Since the doctors have stated categorically that Mrs. Bosley’s heart disability is the direct result of the bull’s aggression, and since it is conceded that the bull’s presence on the Bosley property constitutes an almost wanton trespass, it is inexplicable how this Court can legally dispose of a controversy which is peculiarly one for a jury’s determination. The explanation offered in the Majority Opinion does not explain. To say that to grant what the law allows in this case might create an untoward situation in other cases is like saying that the fountain of justice should be boarded up because of the possibility that someone might drown in its salutary waters.
I would have the fountain flowing at all times, assured that the established safeguards of the law will keep away those who would defile its pure and refreshing essence just as those same safeguards are prepared, if not shackled, to hold responsible those who allow ferocious animals to roam at large to the hurt and grievous loss of the innocent and the unsuspecting, in the tranquil enjoyment of their homes, their gardens, and the prospect of a safe and cloudless future.
In recapitulation I wish to go on record that the policy of non-liability announced by the Majority in this type of case is insupportable in law, logic, and *195 elementary justice and I shall continue to dissent from it until the cows come home.
[*] Italics throughout, ours.
[*] Mrs. Bosley had also been suffering from bronchial asthma.
[*] The additional words “a physical impact” appear only in Potere v. Philadelphia, 380 Pa., supra, and Gefter v. Rosenthal, 384 Pa., supra.
[*] For example Howarth v. Adams Express Co., 269 Pa. 280, 112 A. 536 (where there was an actual physical injury to her back); Potere v. Philadelphia, 380 Pa. 581, supra, (bodily injuries plus severe shock to the nervous system).
[*] Which was caused by the negligence of the defendant.
 Italics throughout, mine.
 Virgilio v. Walker and Brehm, 254 Pa. 244.
 In a well written article, appearing in the Temple Law Quarterly, Vol. 31, 1958, the author, Charles Potash, states that thirty-three jurisdictions in the United States allow recovery.
 I would think that the Potere case overruled Chittick v. Phila. Rapid Trans. Co., 224 Pa. 13, but I note that the Majority still cites it as authority.

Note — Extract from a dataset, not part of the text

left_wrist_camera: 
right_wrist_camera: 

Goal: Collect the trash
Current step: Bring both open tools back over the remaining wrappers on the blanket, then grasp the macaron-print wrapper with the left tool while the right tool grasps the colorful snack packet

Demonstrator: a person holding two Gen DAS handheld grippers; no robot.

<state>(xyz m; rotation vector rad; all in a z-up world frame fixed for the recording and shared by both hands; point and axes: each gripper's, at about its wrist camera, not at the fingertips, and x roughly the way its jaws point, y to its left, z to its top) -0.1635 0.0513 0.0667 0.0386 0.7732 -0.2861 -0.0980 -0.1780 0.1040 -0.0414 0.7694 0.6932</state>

In the Chittick case the plaintiff, who was sitting at a window 200 to 300 feet away from an electric explosion, was thrown to the floor, sustaining bruises to her person. She also was blinded temporarily, suffered pain in her eyes, followed by some impairment of vision and nervous weakness. The jury returned a verdict in her favor but this Court overruled, ignoring the fact that the plaintiff had actually received physical injuries apart from nervous shock and weakness.
 King Richard II, Act. III, Scene iii: “Aumerle, thou weep’st, my tender-hearted cousin! We’ll make foul weather with despised tears; Our sighs and they shall lodge the summer corn, And make a dearth in this revolting land. Or shall we play the wanton with our woes, And make some pretty match with shedding tears? As thus, to drop them still upon one place, Till they have fretted us a pair of graves Within the earth; and, therein laid these lies Two kinsmen digg’d their graves with weeping eyes.”